Facebook Open Graph: A new take on semantic web

Facebook's Open Graph is both an important step and one that still needs work.

Facebook logoA few weeks ago, Facebook announced an Open Graph initiative
a move considered to be a turning point not just for the social networking giant,
but for the web at large. The company’s new vision is no longer to just connect people.
Facebook now wants to connect people around and across the web through concepts
they are interested in.

This vision of the web isn’t really new. Its origins go back the the person who invented the web,
Sir Tim Berners-Lee. This vision has been passionately shared and debated by the tech community
over the last decade. What Facebook has announced as Open Graph has been envisioned by many
as semantic web.

The web of people and things

At the heart of this vision is the idea that different web pages contain the same objects. Whether someone is reading about a book on Barnes and Noble, on O’Reilly or on a book review blog doesn’t matter. What matters is that the reader is interested in this particular book. And so it makes sense to connect her to friends and other readers who are interested in the same book — regardless of when and where they encountered it.

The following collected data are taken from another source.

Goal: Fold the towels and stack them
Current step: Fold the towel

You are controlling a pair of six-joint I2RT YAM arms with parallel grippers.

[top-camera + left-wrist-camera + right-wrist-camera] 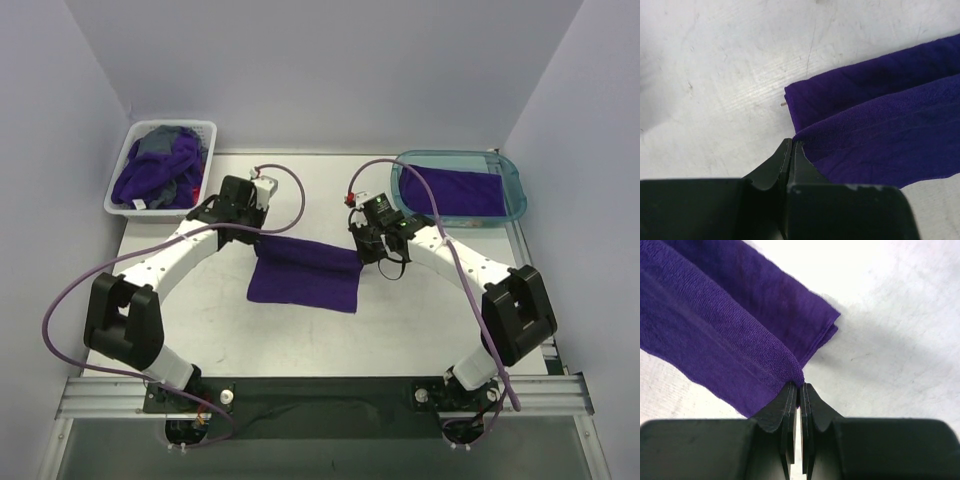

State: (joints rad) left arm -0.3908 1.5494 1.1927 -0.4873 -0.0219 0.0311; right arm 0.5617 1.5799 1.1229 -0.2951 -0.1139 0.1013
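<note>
Two pincers, left pincer (791, 145) and right pincer (800, 386), are pinching the purple towel (305, 272) stretched between them; wrist views are revealing doubled layers. Beyond left, a white basket (117, 178) is holding crumpled towels (160, 172); beyond right, a teal tray (518, 185) one flat towel (455, 192).

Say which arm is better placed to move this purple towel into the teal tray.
Likely right: the right gripper, shut on the purple towel, sits beside the teal tray; the left gripper holds the opposite corner by the white basket.
</note>
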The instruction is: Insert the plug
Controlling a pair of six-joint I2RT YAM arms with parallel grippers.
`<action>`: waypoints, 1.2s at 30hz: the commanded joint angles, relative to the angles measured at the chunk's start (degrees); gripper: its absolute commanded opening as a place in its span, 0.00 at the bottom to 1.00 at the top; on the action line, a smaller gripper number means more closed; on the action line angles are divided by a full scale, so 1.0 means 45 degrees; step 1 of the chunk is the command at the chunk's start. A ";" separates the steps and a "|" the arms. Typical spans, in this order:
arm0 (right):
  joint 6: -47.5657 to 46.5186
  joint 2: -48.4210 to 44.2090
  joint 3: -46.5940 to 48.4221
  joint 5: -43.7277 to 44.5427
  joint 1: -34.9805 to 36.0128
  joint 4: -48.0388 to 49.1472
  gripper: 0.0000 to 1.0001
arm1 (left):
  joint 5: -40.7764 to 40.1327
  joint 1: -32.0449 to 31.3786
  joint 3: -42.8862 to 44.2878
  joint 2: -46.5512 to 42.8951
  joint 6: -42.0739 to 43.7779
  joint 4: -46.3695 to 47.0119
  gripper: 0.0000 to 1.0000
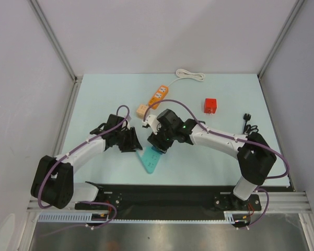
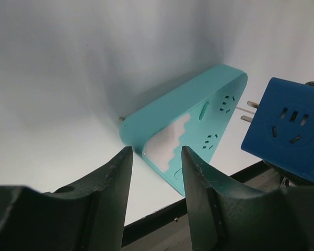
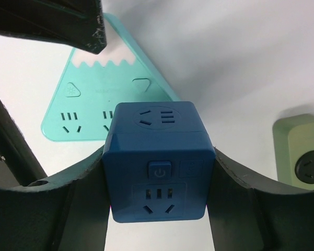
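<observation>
Teal plastic marks the triangular power strip [image 1: 150, 161], seen from above lying flat just beside the left gripper [image 1: 133, 140] and just ahead of the right gripper [image 1: 158, 145]. In the left wrist view, the left fingers [image 2: 112, 193] are parted with nothing between them. The strip lies just beyond them, and a blue cube plug [image 2: 290, 130] is held beside it, prongs [image 2: 246, 111] turned toward it. In the right wrist view, the cube is clamped between the right fingers [image 3: 240, 204], the strip beyond it.

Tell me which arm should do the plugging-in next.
Right. The right gripper clamps the blue cube plug, prongs pointing at the teal socket strip; the left gripper is empty, jaws apart.
</observation>
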 commanded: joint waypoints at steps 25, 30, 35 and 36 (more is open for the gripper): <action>-0.1180 0.0257 -0.1199 0.0050 0.0151 0.1711 0.00 | -0.0201 0.0114 0.0115 0.0471 0.0092 0.0222 0.41; -0.1259 0.0121 -0.1043 0.0265 0.0014 0.1516 0.00 | -0.0337 0.0114 0.0134 0.0569 0.0131 0.0183 0.39; -0.1005 -0.0289 -0.0867 -0.0086 -0.0006 0.1671 0.00 | -0.0416 0.0114 0.0192 0.0647 0.0112 0.0105 0.38; -0.0966 -0.0309 -0.0789 -0.0086 -0.0006 0.1652 0.00 | -0.0396 0.0114 0.0231 0.0667 0.0112 0.0105 0.38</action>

The same is true about many everyday entities that we find on the web — movies, albums, stars, restaurants, wine, musicians, events, articles, politicians, etc — the same entity is referenced in many different pages. Our brains draw the connections instantly and effortlessly, but computers can’t deduce that an “Avatar” review on Cinematical.com is talking about the movie also described on a page
on IMDB.com.

The reason it is important for things to be linked is so that people can be connected around their
interests and not around websites they visit. It does not matter to me where my friends are reading about
“Avatar”, what matters is which of my friends liked the movie and what they had to say. Without interlinking
objects across different sites, the global taste graph is too sparse and uninteresting. By re-imagining the
web as the graph of things we are interested in, a new dimension, a new set of connections gets unlocked — everything and everyone connects in a whole new way.

A brief history of semantic markups

The problem of building the web of people and things boils down to describing what is on the page and linking it to other pages. In Tim Berners-Lee’s original vision, the entities and relationships between them would be described using RDF. This mathematical language
was designed to capture the essence of objects and relationships in a precise way. While it’s true that RDF annotation would be the most complete, it also turns out to be quite complicated.

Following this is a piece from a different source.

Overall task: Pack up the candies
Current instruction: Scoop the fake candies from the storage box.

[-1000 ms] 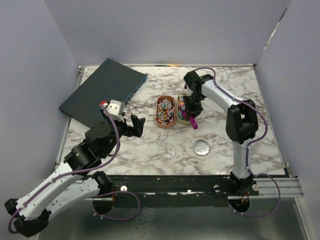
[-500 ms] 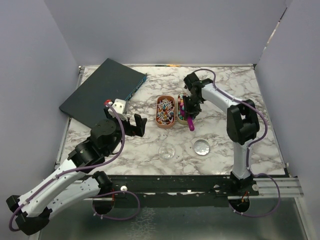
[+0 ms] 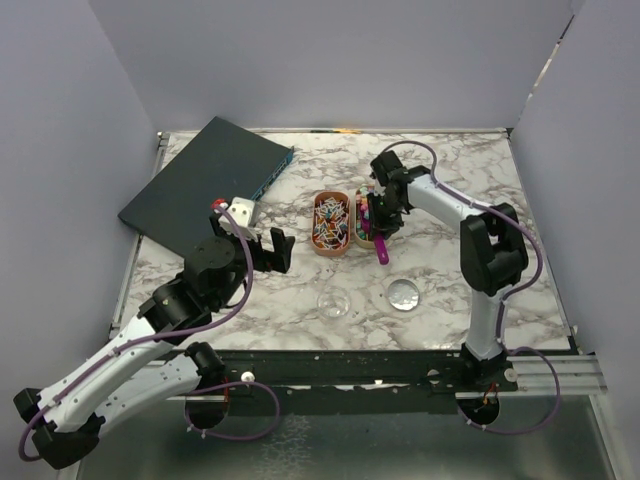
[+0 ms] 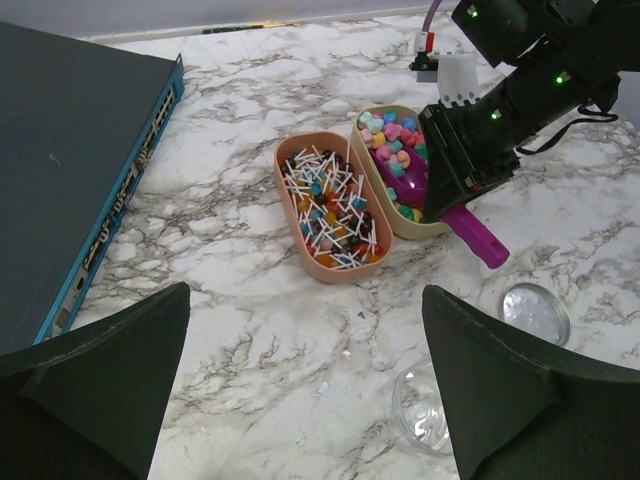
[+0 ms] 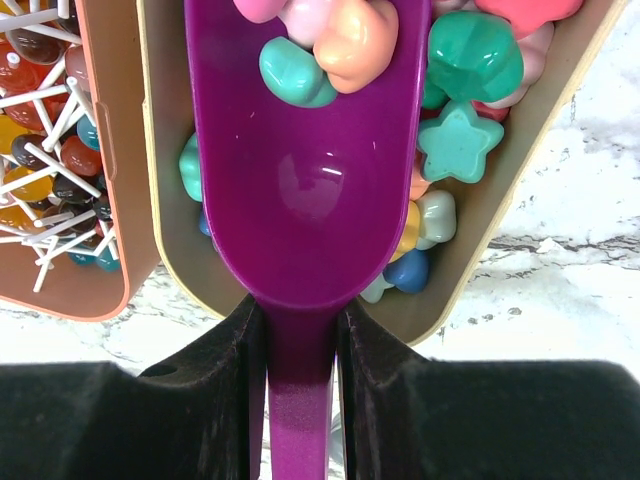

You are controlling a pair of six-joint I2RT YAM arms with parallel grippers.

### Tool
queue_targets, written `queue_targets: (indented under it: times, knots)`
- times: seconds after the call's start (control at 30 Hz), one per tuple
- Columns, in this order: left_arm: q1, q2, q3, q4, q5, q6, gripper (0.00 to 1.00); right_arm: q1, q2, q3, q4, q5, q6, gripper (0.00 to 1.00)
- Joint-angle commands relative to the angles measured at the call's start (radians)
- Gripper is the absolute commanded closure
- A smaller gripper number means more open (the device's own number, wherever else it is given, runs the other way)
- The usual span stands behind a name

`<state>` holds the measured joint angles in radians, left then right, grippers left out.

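Note:
Colourful candies point(image 5: 470, 60) (hearts, stars, balls) fill a beige oval tray point(image 3: 360, 237), which also shows in the left wrist view point(image 4: 372, 182) and the right wrist view point(image 5: 160, 200). Beside it on the left, a salmon oval tray point(image 3: 330, 250) holds small candies on white sticks point(image 4: 330, 205). My right gripper point(image 5: 300, 390) is shut on the handle of a purple scoop point(image 5: 305, 180). Its bowl lies in the beige tray with a few candies point(image 5: 330, 45) in it. The scoop handle point(image 3: 384, 248) sticks out toward me. My left gripper point(image 4: 305, 380) is open and empty, above bare marble left of the trays.
A clear round cup point(image 3: 334, 303) and a clear round lid point(image 3: 403, 294) lie on the marble table nearer than the trays. A dark blue flat box point(image 3: 205, 185) lies at the back left. Grey walls close in three sides.
My left arm has moved a little forward and to the right. My right gripper has shifted slightly with the scoop, still in the beige tray.

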<state>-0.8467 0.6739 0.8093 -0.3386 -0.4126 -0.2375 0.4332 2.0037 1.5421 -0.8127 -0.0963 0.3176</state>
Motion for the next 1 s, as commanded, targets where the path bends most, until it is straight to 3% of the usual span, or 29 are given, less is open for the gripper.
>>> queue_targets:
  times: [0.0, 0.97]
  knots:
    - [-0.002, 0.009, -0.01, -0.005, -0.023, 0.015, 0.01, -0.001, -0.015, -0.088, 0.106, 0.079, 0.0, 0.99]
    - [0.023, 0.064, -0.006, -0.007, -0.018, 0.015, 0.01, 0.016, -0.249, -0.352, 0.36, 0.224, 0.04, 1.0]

It is this complexity that the community has attempted to address over the years. A simpler approach
called Microformats was developed by Tantek Celik, Chris Messina and others.
Unlike RDF, Microformats rely on existing XHTML standards and leverage CSS classes to markup the content.
Critically, Microformats don’t add any additional information to the page, but just annotate the data that is already on the page.

Microformats enjoyed support and wider adoption because of their relative simplicity and focus on marking up the existing content. But there are still issues. First, the number of supported entities is limited, the focus has been on marking organizations, people and events, and then reviews, but there is no way to markup, for example, a movie or a book or a song. Second, Microformats are somewhat cryptic and hard to read. There is cleverness involved in figuring out how to do the markup, which isn’t necessarily a good thing.

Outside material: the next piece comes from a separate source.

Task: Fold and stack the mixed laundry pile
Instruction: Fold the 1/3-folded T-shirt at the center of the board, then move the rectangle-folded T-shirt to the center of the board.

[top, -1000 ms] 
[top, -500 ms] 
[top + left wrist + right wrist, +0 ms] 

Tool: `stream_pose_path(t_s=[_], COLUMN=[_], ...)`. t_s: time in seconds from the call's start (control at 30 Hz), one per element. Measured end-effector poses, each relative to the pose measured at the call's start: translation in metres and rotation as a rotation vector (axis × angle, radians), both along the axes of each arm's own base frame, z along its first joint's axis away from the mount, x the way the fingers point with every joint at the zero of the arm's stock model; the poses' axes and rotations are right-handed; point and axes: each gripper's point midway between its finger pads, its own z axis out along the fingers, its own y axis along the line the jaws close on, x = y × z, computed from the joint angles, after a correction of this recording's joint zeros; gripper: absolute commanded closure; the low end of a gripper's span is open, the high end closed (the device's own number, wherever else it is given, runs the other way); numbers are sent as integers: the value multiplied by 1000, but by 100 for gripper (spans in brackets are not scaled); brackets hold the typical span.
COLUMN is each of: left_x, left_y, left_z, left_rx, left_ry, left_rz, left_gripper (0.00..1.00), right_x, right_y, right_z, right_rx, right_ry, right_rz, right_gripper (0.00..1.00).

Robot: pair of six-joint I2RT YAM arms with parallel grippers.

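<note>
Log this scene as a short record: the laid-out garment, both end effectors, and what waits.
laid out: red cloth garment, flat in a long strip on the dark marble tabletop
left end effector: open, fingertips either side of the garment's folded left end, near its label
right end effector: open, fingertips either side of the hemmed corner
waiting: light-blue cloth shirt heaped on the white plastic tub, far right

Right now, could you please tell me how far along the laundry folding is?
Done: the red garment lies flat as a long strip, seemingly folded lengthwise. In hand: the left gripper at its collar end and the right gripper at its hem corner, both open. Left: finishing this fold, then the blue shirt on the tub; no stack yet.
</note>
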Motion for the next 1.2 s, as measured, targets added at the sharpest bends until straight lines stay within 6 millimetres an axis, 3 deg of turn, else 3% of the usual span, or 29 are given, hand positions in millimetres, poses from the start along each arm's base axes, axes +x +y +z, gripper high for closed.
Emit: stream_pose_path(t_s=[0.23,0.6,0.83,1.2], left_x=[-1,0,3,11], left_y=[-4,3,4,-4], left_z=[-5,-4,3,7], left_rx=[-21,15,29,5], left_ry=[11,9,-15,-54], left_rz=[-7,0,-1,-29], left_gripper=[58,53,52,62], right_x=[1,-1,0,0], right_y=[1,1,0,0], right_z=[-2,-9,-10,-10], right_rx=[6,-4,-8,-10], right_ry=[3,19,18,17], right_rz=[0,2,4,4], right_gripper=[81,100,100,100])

In 2005, inspired by Microformats, Ian Davis, now CTO of Talis, developed eRDF — a syntax
within HTML for expressing a simplified version of RDF. His approach married the canonical concepts of RDF and the idea
from Microformats that the data is already on the page. An iteration of Ian’s work,
called RDFa, has been adopted as a W3C standard. All the signs
point in the direction of RDFa being the solution of choice for describing entities inside HTML pages.

Until recently, despite the progress in the markups, adoption was hindered by the fact that publishers lacked the incentive to annotate the pages. What is the point if there are no applications that can take advantage of it?
Luckily, in 2009 both Yahoo and Google put their muscle behind marking up pages.

First Yahoo developed an elegant search application called Search Monkey.
This app encouraged and enabled sites to take control over how Yahoo’s search engine presented the results. The solution
was based on both markup on the page and a developer plugin, which gave the publishers control over presenting the results to the user.
Later, Google announced rich snippets. This supported both Microformats and RDFa markup and enabled webmasters to control how their search results are presented.

Still missing from all this work was a simple common vocabulary for describing everyday things. In 2008-2009, with help from Peter Mika from Yahoo research, I developed a markup called abmeta.
This extensible, RDFa-based markup provided a vocabulary for describing everyday entities like movies, albums, books,
restaurants, wines, etc. Designed with simplicity in mind, abmeta supports declaring single and multiple entities on
the page, using both meta headers and also using RDFa markup inside the page.

Facebook Open Graph protocol

The markup announced by Facebook can be thought of as a subset of abmeta because it supports the declaration
of entities using meta tags. The great thing about this format is simplicity. It is literally readable in English.

The markup defines several essential attributes — type, title, URL, image and description. The protocol comes with a reasonably rich taxonomy of types, supporting entertainment, news, location, articles
and general web pages. Facebook hopes that publishers will use the protocol to describe the entities on pages.
When users press the LIKE button, Facebook will get not just a link, but a specific object of the specific type.

If all of this computes correctly, Facebook should be able to display a rich collection of entities on user profiles,
and, should be able to show you friends who liked the same thing around the web, regardless of the site. So by
publishing this protocol and asking websites to embrace it, Facebook clearly declares its foray
into the web of people and things — aka, the semantic web.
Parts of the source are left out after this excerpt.